> _Directions for this task_: The answer consists solely of the data below, reproduced exactly.

> _Supplied information_:

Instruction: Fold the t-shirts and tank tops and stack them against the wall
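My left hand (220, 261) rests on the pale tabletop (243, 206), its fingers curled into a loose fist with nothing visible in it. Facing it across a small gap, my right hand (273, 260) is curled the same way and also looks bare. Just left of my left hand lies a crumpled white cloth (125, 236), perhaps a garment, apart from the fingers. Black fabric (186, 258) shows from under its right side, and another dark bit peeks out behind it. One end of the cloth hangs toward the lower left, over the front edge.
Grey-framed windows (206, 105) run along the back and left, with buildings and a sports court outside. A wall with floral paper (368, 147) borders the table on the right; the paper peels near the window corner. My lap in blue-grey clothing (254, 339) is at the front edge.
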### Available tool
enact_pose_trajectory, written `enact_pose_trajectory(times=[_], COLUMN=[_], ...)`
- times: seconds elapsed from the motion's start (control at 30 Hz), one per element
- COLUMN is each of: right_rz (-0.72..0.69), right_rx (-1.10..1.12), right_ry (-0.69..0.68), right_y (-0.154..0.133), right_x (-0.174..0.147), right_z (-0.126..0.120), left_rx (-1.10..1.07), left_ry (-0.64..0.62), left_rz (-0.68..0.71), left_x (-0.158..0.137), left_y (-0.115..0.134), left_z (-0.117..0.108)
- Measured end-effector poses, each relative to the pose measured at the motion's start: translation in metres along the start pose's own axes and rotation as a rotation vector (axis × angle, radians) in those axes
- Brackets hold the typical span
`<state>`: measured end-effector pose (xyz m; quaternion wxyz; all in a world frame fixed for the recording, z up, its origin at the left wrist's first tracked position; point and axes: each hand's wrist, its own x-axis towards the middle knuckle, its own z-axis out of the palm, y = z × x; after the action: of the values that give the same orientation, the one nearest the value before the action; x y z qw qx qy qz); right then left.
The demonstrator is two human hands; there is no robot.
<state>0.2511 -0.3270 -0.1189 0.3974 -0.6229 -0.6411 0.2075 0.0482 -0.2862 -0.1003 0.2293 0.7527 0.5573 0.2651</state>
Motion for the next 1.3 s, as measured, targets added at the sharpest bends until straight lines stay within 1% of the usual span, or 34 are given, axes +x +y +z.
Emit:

> _Written response_:
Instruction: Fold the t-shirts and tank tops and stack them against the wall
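My left hand (220, 261) rests on the pale tabletop (243, 206), its fingers curled into a loose fist with nothing visible in it. Facing it across a small gap, my right hand (273, 260) is curled the same way and also looks bare. Just left of my left hand lies a crumpled white cloth (125, 236), perhaps a garment, apart from the fingers. Black fabric (186, 258) shows from under its right side, and another dark bit peeks out behind it. One end of the cloth hangs toward the lower left, over the front edge.
Grey-framed windows (206, 105) run along the back and left, with buildings and a sports court outside. A wall with floral paper (368, 147) borders the table on the right; the paper peels near the window corner. My lap in blue-grey clothing (254, 339) is at the front edge.
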### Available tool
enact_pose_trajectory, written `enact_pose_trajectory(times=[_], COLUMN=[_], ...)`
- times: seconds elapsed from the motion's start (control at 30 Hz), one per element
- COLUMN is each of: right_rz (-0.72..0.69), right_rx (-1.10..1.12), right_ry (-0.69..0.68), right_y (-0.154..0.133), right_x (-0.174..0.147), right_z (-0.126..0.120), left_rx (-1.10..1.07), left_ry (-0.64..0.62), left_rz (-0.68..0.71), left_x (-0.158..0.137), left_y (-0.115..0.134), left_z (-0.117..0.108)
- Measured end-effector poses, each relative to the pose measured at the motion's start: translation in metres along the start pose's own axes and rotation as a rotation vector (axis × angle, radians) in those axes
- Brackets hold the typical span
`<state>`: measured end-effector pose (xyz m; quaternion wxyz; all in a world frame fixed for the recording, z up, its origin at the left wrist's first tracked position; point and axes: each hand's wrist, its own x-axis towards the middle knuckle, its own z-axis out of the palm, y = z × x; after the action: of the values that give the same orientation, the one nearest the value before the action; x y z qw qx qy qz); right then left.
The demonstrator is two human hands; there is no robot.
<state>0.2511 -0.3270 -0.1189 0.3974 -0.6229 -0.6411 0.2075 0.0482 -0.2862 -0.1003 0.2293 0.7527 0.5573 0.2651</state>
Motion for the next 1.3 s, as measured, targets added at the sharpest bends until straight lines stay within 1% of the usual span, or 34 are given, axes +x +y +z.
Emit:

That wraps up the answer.